### Task to complete
Set down nothing except the lines starting at the one with "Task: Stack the" and ending at the final line of the material, each word for word.

### Information provided
-- Opening Marker --

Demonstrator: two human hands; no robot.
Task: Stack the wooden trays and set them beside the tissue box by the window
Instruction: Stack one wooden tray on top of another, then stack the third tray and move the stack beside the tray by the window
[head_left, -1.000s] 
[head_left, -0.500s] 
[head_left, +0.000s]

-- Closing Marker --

### Problem solution
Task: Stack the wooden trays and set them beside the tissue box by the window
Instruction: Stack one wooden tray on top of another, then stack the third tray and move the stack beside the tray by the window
[head_left, -1.000s] 
[head_left, -0.500s] 
[head_left, +0.000s]

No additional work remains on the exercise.